[The task]: Only one stretch of the records below should be repeated. It starts with the line containing "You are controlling" and goes on through the line containing "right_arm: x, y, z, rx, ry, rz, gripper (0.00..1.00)", exactly as written.

[Data for the task]:
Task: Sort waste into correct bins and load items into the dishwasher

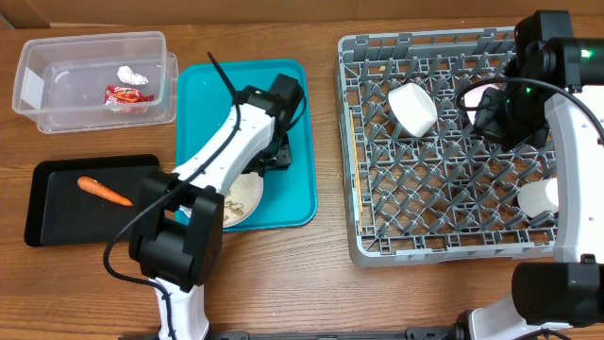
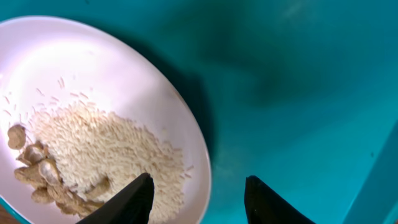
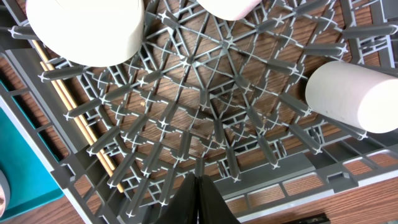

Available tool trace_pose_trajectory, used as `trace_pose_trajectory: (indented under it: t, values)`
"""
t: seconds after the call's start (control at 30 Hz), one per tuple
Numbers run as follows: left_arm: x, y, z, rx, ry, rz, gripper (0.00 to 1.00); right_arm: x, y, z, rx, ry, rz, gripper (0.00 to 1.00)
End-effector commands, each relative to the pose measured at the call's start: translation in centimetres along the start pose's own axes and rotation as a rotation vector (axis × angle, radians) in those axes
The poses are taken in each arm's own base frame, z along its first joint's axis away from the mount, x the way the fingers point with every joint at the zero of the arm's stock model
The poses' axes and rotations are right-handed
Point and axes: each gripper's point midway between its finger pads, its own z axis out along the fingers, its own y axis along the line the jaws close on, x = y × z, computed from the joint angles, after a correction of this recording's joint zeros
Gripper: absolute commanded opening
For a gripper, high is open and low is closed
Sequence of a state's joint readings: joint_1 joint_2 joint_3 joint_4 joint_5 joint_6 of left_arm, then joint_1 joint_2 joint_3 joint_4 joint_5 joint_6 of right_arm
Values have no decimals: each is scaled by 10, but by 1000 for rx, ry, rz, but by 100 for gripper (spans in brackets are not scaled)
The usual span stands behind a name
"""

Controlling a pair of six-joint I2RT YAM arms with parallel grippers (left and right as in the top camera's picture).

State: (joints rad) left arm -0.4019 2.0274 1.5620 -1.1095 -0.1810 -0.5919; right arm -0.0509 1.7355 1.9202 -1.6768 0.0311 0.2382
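Far left of left gripper (image 2: 199, 186), clear tub (image 1: 94, 42) holding red wrapper (image 1: 127, 94), white wrapper (image 1: 130, 74); black tray (image 1: 57, 217) holding carrot (image 1: 102, 192). Left gripper hanging wide open over plate (image 2: 93, 81) rim, rice (image 2: 112, 149) and peanuts (image 2: 37, 177) sitting left of fingers (image 2: 134, 199). Right gripper (image 3: 200, 199) hanging pinched closed above grey rack (image 3: 292, 165); bowl (image 3: 87, 28) up-left, cup (image 3: 354, 96) right, chopsticks (image 3: 74, 121) left.

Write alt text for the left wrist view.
A white plate of rice scraps and peanuts lies on the teal tray, filling the left of the view. The left gripper is open at the bottom edge, one dark finger over the plate, the other over the tray.
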Motion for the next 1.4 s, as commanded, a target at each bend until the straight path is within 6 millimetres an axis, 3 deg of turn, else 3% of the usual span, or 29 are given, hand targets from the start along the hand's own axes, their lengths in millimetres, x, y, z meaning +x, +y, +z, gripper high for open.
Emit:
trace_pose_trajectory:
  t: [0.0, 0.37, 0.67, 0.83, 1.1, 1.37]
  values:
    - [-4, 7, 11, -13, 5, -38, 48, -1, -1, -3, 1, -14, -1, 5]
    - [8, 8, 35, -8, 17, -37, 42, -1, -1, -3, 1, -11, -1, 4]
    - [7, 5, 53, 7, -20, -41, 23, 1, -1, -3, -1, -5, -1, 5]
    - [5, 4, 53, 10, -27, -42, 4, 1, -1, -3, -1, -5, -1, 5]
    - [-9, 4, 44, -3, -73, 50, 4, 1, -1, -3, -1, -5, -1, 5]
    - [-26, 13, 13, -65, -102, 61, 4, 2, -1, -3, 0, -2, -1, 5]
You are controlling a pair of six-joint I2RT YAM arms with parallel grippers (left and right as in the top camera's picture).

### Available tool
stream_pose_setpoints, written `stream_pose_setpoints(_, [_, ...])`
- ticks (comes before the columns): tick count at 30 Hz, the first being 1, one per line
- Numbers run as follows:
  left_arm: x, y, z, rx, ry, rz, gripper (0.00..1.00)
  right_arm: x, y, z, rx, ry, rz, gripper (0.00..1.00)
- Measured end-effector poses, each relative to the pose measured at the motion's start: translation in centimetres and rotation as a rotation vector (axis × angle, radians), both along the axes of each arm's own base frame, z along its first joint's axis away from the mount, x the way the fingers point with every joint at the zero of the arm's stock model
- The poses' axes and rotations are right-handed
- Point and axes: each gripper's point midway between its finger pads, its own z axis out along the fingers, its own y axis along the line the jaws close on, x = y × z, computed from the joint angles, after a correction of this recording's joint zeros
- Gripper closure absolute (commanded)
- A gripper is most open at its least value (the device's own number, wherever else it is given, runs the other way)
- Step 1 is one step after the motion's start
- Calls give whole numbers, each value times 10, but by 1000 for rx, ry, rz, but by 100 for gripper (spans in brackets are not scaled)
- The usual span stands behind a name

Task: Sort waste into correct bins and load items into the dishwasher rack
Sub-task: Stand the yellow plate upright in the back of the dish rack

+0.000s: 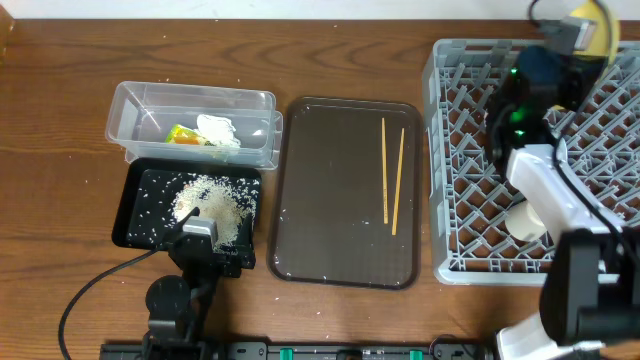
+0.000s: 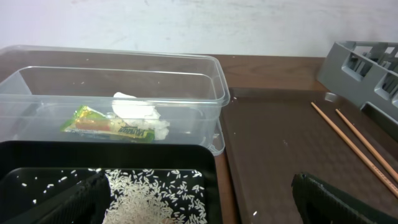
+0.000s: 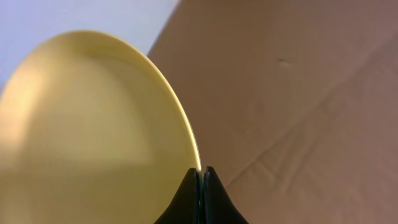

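Observation:
My right gripper is shut on the rim of the pale-yellow plate and holds it on edge above the far side of the grey dishwasher rack. In the right wrist view the jaws pinch the plate. A white bowl sits in the rack. Two chopsticks lie on the brown serving tray. The clear tub holds the wrapper and the tissue. Rice lies in the black tray. My left gripper is open over the black tray's near edge. The light-blue bowl is out of view.
The right arm stretches over the rack's front half. A black cable runs across the table at the front left. A few rice grains lie scattered on the wooden table near the tub.

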Motion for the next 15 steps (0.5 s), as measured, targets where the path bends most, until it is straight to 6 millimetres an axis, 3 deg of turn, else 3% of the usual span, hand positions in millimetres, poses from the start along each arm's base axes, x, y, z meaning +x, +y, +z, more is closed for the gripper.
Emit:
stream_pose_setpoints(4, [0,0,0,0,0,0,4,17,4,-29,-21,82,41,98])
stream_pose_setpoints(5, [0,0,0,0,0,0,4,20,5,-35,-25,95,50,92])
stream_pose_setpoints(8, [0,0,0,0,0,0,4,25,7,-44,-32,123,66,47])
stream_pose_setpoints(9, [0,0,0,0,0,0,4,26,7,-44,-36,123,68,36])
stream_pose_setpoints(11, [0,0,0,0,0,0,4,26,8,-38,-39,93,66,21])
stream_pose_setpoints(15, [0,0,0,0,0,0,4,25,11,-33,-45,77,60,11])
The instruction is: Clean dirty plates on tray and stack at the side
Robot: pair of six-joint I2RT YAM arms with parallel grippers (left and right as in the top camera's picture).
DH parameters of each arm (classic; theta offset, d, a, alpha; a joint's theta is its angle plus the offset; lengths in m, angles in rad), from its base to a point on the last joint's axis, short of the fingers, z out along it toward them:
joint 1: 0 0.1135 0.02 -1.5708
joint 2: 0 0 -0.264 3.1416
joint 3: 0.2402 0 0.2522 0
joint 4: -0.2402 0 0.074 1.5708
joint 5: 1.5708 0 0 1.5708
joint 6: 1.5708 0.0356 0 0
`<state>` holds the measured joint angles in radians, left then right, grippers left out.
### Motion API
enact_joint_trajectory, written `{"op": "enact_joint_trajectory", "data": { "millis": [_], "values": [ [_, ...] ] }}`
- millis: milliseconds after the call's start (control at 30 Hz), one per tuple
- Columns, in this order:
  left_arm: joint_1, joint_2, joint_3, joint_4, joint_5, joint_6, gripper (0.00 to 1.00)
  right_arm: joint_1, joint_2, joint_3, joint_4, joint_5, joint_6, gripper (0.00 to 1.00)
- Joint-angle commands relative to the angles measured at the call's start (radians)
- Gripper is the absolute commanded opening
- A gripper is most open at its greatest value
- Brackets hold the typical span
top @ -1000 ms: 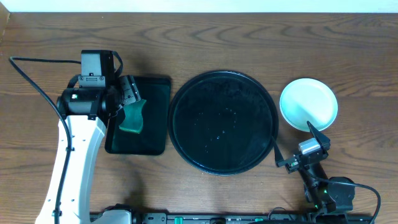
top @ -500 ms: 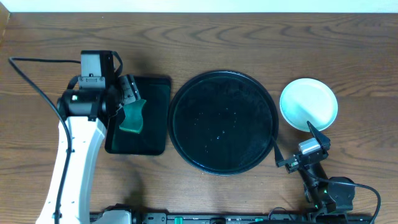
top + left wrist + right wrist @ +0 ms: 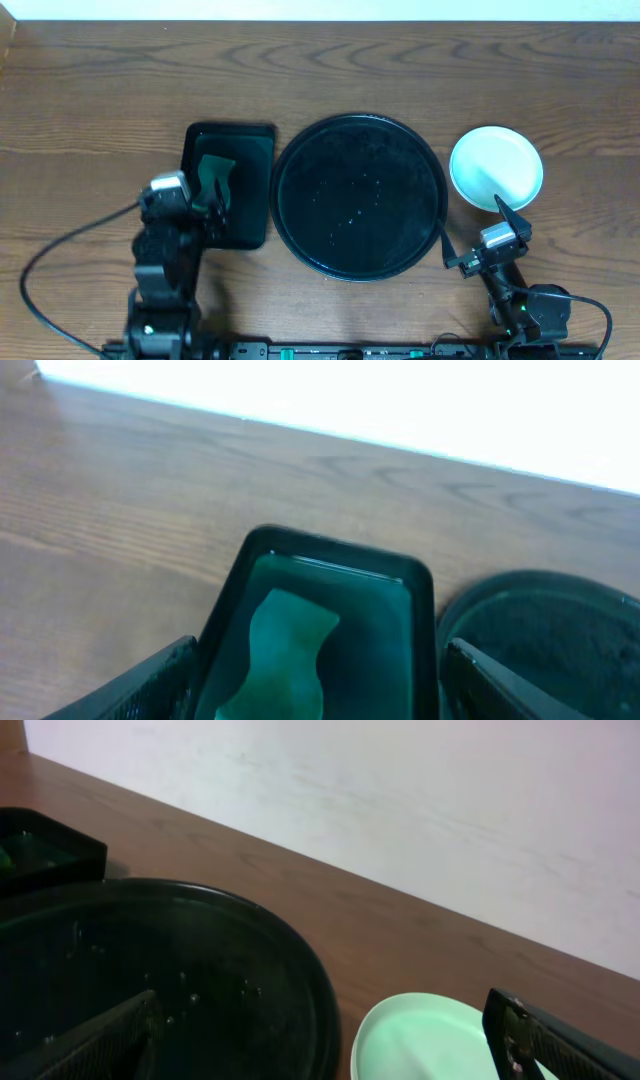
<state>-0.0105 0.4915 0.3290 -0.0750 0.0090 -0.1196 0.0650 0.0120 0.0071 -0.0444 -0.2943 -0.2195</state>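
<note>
The large round black tray [image 3: 360,195] sits mid-table with only water drops on it; it also shows in the right wrist view [image 3: 150,970] and at the right edge of the left wrist view [image 3: 545,625]. The pale plates [image 3: 496,167] sit on the bare wood to its right, seen as a mint plate in the right wrist view [image 3: 430,1040]. How many are stacked there I cannot tell. My right gripper [image 3: 478,232] is open and empty at the front, between tray and plates. My left gripper [image 3: 212,205] is open and empty at the near end of the rectangular tray.
A small rectangular black tray [image 3: 250,135] lies left of the round tray, holding the green sponge [image 3: 213,172], which also shows in the left wrist view [image 3: 280,660]. A white wall runs along the table's far edge.
My left arm has pulled back from above the rectangular tray toward the table's front edge. It has let go of the green sponge, which now lies in that tray. The right arm has not moved.
</note>
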Motion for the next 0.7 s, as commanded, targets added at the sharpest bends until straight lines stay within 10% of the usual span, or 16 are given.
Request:
{"op": "enact_joint_trajectory", "data": {
  "millis": [0,667],
  "values": [
    [-0.001,-0.145,-0.147,0.090,0.007,0.066,0.77,0.008,-0.006,-0.002,-0.005,0.002,-0.006,0.99],
    [0.001,-0.490,-0.325,0.003,-0.001,0.168,0.77,0.008,-0.006,-0.002,-0.005,0.002,-0.006,0.99]
  ]
}}
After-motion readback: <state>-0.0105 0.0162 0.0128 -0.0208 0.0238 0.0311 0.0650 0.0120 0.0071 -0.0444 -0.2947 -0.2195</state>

[Solution to this problem]:
You are controlling a pair of six-joint I2RT YAM arms with parallel grippers (left and right as in the top camera's picture).

### Available tool
stream_pose_setpoints, written `stream_pose_setpoints(_, [_, ...])`
- ticks (comes before the columns): tick count at 30 Hz, the first being 1, one per line
- Numbers run as follows:
  left_arm: x, y, z, rx, ry, rz, gripper (0.00..1.00)
  right_arm: x, y, z, rx, ry, rz, gripper (0.00..1.00)

Work on this exercise is complete, and nothing remains.